Ayrıca, Dede’nin acılarını, sevinçlerini kadehine arkadaşlık eden o koca çınara kitap kokusu sinmiştir. O nedenle Çınaraltı’nı “zengin bir şiir damarı” olarak gören ve “Asıl İşim Şairlik” adlı yazısında kendisini; “Ben Hüseyin Avni Dede... Beyazıt’ta, Çınaraltı’nda eski para alıp satıyorum. Esas işim şairlik. Nasıl mı başladım şiir yazmaya?.. Çocuktum... Bir akşamüştü içime bir sıkıntı düştü. Babam gibi, şiir yazmak geldi içimden... Bir şeyler karaladım, içimdeki sıkıntı hafifler gibi oldu; ama hiç dinmedi. Babam, devrik şair Durmuş Dede... İlk o tuttu elimden; ABC Extra, Ekspres Ana gibi dergilerde çıkan ilk şiirlerimi topladığım Şairler Üzülmesin isimli şiir kitabımı kaldırımlarda o sattı.
...Şairliği besleyen, geliştiren en önemli kaynak, yaşantıdır. Ben bu kaynaktan yana hep şanslıyım. Bu yüzden şiirlerimde yaşantı, hep öne geçmiştir diyebilirim. Daha cılız kalan kaynakları ezip geçerek ama... Onu dinliyorum. Kimi gün salaş bir meyhanede işportacılarla, torna işçileriyle, sepetçilerle, çiçekçilerle veya yoksul şairlerle ucuz şarap içerken; belki de aynı günün akşamı, Alman Kültür Merkezi’ne, bir sanat galerisine ya da caz konserine davet edebilirim” diyerek kendini tanıtan 1954 İstanbul doğumlu H. Avni Dede, girdiği her ortamda kendi atmosferini yaratan şair bir babanın oğludur.

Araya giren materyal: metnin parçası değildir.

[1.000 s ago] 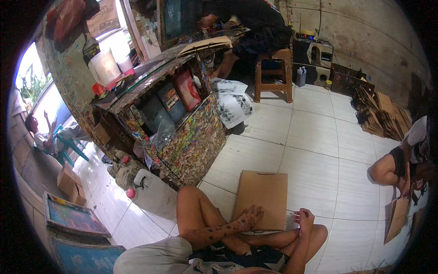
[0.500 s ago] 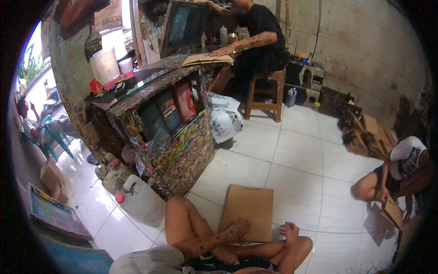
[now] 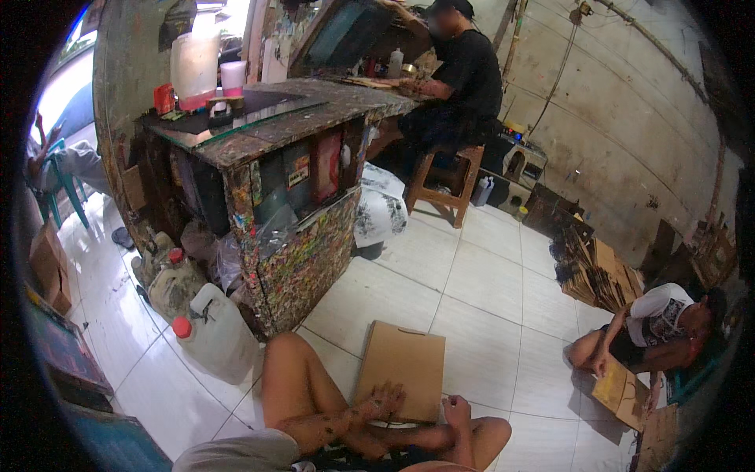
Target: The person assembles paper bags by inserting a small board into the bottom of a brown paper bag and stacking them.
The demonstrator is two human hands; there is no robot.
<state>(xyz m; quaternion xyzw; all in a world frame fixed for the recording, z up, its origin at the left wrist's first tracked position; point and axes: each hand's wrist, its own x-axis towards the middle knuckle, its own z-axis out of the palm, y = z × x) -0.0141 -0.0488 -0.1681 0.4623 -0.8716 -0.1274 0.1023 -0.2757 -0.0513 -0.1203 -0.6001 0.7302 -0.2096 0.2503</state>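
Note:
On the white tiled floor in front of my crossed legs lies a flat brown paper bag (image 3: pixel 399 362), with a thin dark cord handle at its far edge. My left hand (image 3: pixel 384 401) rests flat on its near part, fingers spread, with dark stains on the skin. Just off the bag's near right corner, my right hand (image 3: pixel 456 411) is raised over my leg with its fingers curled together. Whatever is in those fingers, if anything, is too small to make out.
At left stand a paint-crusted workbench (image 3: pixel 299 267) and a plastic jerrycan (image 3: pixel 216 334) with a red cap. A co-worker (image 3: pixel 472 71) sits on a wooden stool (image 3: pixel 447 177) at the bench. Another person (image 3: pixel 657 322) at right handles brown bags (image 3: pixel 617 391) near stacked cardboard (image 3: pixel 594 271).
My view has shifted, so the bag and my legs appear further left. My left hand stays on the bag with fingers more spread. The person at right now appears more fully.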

“afişler pırıl pırıl afişlerde Beyoğlu / her köşesinde ağlayan ağlatan şiir / bir çok şeylerini bırakıp gelmiş doğul / ölüme geç kalan adamın / ölüler için yazdığı şiir bu / şair hüseyinin garip haliydi son / tren durdu göztepede indi baba-oğul / vakit çok geçti acı bir uykudaydı gece / ucuz içkilerle ıslandı uzun sakalım / yarın yeniden başlayacaktı idamlık bilmece / ölüme geç kalan adamın / ölüler için yazdığı için yazdığı şiir bu / şiirin şairin ihtilaliydi son” dizeleriyle, anlık görüntülediği babası Durmuş Dede, arkadaş sohbetlerinde, içkievi ya da çeşitli toplantılarda, doğaçlama okuduğu şiirler ve konuşmalarla hemen hayranlık kazanırdı. Durmuş Dede; “Şairlik / Babadan oğullara / Oğullardan torunlara / Hastır / Babanızın fani dünyada / Sizlere bırakıp gideceği / İnsanlığı ile şairliği / En büyük mirastır.” dediği gibi kalıtımın bir ölçüde etkili olduğunu kabul ederek, yüzümüzde de acılığını sürdüren olayların dolu olduğunu görüyoruz. Şair öylesine ileri gidiyor ki, insanların çektiği acıyı içselleştiribilmek için “beni öyle bir şair yapmalısın ki / acının ne olduğunu bilmeliyim / parası yoktur kuşların, benim de yoktur ama / bir şiir kitabına ekmek alabilmeliyim / ekmek alabilmeliyim tanrım ekmek alabilmeliyim / karnım çok zor doysa da / açlık diye bir şey var bu şehirde / gülüşlerimi alıp dudaklarına koysa da”; “ istersen arada sırada / taş taşıt bana / harç yaptır / toprak kazdır / tanrım şair olduğumu unutma” dizilerinde görüldüğü gibi, tanrıdan şairliğin acı ve zahmetle yoğrulmasını diliyor. İşte “giyotinsiz karanfillere” özlemli, yaklaşık otuz yıllık bir Çınaraltı şairi olan ve dostlarının “Sesim Çiviye Takıldı” adlı kitapta şiir, söyleyişi ve anlatılarla güzellediği Hüseyin Avni Dede, kendisine yapılan bu haksızlığı önceden sezinlemiş olmalı ki, bu duygusunu; “Geride kuşların hüznü kaldı sadece” dizesiyle dile getirmiş.
Çınar, yalnızca asırlık bir ağaç değil Dede için. Yaşamıyla bütünleşen şiirin özsuyu. O nedenle, yetkillilerin sürgün ettikleri Hüseyin Avni Dede’yi yeniden çınarıyla buluşturmalarını diliyorum. Yalnız ben değil, yazılarıyla, imzalarıyla destek veren yüzlerce sanatçı arkadaş da diliyor.